PROBLEM REQUIREMENTS: Check every line of the data below for the word "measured". Copy the ones that have it.

DATA EXCERPT:
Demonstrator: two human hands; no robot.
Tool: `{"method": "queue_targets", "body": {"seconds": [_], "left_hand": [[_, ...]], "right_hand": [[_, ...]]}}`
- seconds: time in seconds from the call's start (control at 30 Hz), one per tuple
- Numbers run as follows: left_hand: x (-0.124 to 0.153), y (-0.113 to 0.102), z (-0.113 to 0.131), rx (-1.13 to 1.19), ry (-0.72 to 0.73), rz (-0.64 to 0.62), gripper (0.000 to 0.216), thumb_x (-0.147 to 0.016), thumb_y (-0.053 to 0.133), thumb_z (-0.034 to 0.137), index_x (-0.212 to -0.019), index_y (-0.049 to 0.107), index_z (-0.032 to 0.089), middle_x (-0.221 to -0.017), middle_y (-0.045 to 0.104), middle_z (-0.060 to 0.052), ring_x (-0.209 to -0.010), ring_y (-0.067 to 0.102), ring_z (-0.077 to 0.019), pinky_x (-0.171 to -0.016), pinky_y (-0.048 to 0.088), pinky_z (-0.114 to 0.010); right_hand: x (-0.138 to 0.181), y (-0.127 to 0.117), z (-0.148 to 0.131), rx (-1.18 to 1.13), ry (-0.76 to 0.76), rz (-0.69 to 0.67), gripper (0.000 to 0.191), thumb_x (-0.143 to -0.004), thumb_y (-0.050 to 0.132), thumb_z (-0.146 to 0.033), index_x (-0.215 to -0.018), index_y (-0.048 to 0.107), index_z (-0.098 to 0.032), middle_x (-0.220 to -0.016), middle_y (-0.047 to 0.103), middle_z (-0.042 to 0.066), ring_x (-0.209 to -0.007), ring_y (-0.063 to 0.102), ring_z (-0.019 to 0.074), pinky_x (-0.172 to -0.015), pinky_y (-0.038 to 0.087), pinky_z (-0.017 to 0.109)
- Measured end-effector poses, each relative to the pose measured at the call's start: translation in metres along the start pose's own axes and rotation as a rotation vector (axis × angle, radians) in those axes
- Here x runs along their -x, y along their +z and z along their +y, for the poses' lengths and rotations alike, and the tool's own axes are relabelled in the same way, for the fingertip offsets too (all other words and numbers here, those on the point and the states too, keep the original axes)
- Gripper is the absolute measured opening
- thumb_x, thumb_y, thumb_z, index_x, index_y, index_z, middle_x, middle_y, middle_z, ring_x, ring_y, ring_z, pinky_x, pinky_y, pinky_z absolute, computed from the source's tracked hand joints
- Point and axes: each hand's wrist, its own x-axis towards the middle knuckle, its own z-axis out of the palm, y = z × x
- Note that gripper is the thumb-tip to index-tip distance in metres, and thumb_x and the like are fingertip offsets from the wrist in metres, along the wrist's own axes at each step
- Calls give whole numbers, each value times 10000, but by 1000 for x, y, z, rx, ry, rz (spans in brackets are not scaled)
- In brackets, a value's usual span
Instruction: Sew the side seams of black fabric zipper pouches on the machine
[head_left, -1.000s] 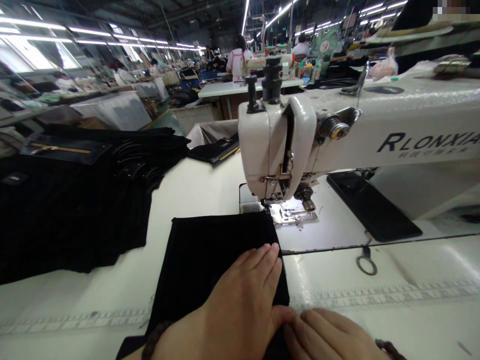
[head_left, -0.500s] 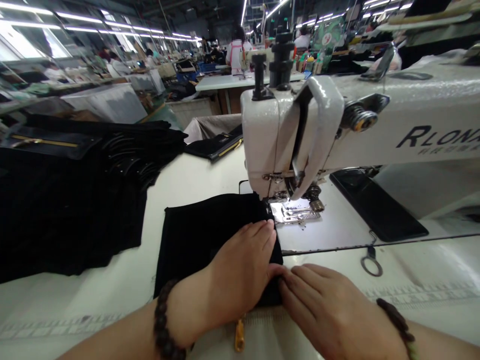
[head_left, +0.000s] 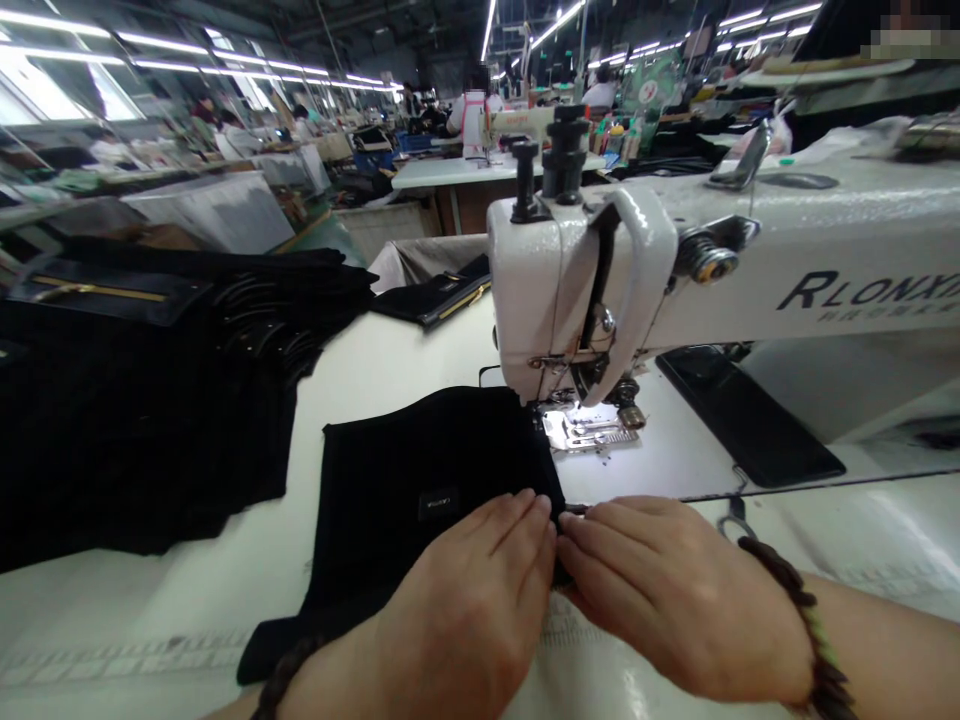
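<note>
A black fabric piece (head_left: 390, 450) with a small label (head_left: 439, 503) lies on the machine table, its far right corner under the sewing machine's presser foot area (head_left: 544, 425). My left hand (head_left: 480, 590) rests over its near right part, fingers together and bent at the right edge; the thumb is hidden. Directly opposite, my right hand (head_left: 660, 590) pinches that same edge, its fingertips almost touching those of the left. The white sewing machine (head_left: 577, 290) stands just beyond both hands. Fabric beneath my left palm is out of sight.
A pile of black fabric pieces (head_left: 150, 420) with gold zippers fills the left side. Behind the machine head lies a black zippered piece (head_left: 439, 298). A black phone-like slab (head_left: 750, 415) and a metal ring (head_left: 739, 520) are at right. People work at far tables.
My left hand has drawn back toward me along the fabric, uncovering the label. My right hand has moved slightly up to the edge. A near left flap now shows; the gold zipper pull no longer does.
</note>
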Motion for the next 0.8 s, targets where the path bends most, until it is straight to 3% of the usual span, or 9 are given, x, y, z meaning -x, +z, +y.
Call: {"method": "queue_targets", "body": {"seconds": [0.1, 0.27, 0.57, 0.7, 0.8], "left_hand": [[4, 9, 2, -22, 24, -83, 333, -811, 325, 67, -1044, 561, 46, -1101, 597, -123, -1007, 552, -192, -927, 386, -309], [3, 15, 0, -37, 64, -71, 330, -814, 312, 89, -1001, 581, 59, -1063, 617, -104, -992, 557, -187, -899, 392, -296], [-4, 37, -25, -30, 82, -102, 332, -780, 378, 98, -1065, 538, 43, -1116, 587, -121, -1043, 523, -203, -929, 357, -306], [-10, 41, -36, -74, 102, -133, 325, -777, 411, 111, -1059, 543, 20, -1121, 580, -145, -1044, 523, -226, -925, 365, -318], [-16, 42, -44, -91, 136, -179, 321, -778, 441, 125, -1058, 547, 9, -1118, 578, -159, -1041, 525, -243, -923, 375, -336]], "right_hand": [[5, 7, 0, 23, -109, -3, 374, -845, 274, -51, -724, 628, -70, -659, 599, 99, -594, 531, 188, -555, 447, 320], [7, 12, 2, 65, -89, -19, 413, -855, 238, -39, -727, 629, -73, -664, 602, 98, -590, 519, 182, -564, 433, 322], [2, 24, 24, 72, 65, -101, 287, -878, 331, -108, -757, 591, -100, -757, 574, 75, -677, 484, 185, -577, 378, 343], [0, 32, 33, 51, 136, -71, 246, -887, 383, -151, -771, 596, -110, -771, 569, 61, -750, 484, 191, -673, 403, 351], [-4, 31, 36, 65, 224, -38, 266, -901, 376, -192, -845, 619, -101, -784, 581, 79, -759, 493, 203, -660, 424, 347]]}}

TASK SOLUTION:
- Measured end-effector poses, each relative to the pose measured at the call's start: translation in metres along the start pose's own axes and rotation as a rotation vector (axis × angle, radians) in those axes
- Gripper is the absolute measured opening

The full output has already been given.